>>>>>

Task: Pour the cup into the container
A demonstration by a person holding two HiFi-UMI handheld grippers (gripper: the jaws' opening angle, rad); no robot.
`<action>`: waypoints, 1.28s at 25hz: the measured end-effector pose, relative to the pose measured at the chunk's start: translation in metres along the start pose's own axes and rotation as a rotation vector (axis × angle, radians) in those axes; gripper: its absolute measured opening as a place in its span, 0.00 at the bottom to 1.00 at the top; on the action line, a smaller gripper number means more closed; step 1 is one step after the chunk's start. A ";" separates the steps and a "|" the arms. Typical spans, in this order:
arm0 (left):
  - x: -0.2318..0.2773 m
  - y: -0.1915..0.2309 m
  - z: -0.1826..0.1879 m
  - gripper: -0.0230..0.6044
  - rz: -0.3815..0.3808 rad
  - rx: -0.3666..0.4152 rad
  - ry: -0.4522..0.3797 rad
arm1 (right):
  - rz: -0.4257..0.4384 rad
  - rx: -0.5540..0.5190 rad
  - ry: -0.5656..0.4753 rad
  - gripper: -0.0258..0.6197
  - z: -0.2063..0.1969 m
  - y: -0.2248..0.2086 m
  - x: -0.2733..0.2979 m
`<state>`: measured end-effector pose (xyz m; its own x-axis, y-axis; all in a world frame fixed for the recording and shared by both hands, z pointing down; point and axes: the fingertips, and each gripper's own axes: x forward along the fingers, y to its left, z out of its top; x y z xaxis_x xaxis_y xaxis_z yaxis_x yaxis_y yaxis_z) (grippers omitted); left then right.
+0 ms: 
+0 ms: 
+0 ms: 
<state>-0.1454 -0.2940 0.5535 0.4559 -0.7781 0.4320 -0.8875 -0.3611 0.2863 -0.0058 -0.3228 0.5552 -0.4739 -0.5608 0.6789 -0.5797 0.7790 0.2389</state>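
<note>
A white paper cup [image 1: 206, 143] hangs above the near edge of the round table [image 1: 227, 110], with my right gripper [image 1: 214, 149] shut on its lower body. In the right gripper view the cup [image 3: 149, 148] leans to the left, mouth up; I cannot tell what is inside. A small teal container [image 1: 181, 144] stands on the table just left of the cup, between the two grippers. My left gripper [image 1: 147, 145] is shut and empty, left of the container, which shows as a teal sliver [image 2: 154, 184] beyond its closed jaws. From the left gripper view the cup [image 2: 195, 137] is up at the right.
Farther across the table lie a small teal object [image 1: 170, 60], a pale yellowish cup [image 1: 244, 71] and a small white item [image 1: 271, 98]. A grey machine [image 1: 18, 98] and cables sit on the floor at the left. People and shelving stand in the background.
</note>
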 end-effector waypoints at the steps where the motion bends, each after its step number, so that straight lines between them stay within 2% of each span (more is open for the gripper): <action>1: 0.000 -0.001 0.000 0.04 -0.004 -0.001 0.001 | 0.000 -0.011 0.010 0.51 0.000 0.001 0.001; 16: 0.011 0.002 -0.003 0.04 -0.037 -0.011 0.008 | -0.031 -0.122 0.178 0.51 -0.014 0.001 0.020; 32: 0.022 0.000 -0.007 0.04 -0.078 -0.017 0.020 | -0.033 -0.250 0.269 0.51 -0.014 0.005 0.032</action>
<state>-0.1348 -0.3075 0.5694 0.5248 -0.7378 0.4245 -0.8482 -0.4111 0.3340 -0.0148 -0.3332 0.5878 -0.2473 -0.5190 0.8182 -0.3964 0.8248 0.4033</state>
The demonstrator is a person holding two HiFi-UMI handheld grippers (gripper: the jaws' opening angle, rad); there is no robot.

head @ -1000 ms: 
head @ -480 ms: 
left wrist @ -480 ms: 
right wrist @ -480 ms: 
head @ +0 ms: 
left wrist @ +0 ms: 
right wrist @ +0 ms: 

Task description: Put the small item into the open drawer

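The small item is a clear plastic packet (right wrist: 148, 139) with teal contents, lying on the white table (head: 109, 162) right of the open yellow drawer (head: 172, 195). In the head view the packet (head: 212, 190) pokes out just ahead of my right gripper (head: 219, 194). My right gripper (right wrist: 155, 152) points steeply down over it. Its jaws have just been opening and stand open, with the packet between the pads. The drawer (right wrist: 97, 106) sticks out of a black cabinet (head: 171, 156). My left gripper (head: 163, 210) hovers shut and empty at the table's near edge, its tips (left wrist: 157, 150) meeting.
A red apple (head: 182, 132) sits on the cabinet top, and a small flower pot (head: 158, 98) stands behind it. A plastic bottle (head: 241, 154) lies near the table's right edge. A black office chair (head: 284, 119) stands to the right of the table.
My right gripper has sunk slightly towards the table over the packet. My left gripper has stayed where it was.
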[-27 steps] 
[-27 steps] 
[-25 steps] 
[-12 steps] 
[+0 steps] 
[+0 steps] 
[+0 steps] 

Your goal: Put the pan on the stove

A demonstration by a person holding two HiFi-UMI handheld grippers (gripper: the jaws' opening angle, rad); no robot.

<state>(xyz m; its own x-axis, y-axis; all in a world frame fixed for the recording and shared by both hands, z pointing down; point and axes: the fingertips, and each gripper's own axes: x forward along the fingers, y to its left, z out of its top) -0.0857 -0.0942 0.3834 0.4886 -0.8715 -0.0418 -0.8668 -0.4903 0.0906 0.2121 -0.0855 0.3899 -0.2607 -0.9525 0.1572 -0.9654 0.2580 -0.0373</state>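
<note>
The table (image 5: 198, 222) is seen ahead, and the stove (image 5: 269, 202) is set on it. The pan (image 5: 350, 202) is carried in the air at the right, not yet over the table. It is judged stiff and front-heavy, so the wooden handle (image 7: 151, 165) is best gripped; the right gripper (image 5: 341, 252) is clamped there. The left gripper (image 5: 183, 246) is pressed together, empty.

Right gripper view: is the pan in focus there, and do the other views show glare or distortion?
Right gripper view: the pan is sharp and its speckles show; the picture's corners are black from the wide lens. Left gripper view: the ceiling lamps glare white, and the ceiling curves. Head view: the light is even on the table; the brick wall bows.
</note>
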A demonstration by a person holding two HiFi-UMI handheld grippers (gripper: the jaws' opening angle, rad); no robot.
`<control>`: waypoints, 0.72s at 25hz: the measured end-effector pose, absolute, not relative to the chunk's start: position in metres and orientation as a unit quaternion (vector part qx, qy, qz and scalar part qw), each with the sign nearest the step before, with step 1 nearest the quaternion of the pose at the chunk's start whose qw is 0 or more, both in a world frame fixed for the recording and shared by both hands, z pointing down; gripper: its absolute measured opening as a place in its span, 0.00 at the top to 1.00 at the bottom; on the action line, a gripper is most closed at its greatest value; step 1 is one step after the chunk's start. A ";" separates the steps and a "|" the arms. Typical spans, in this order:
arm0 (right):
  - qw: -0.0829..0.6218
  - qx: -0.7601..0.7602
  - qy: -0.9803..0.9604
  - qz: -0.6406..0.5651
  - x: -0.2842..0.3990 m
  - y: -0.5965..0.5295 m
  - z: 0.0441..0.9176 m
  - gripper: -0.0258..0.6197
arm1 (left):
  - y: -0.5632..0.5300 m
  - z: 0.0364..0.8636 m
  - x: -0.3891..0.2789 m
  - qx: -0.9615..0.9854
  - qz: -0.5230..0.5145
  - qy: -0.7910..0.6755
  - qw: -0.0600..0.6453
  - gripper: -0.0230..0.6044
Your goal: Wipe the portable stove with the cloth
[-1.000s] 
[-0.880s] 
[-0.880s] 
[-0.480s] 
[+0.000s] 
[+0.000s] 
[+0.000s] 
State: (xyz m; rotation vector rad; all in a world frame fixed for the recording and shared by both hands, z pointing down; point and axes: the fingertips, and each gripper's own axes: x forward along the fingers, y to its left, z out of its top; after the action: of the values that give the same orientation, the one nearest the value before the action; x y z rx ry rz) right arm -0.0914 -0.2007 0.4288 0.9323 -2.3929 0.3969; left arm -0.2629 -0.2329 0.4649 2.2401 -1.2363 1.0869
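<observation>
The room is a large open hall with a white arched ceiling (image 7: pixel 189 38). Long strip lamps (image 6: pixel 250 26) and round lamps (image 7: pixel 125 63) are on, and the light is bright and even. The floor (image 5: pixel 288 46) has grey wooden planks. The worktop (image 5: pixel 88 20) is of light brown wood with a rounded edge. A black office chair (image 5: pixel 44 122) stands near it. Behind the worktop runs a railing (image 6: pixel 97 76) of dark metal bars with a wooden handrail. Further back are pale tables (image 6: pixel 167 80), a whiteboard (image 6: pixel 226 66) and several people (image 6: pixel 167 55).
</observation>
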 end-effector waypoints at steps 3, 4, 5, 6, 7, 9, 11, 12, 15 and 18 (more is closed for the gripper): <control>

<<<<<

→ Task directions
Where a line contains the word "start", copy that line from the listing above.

→ Written reply
`<action>`: waypoints, 1.28s at 25hz: the measured end-effector pose, relative to the pose measured at the chunk's start: translation in metres along the start pose's own axes and rotation as a rotation vector (axis × angle, radians) in those axes; gripper: its absolute measured opening as a place in its span, 0.00 at the bottom to 1.00 at the top; on the action line, a smaller gripper number means more closed; step 1 is one step after the chunk's start. A ";" separates the steps and a "|" the arms. Typical spans, in this order:
`<control>`: waypoints, 0.72s at 25hz: the measured end-effector pose, absolute, not relative to the chunk's start: position in metres and orientation as a unit quaternion (vector part qx, qy, qz and scalar part qw), each with the sign nearest the step before, with step 1 nearest the quaternion of the pose at the chunk's start whose qw is 0 or more, both in a world frame fixed for the recording and shared by both hands, z pointing down; gripper: its absolute measured opening as a place in its span, 0.00 at the top to 1.00 at the bottom; on the action line, a gripper is most closed at its greatest value; step 1 is one step after the chunk's start. A ";" separates the steps and a "|" the arms. Typical spans, in this order:

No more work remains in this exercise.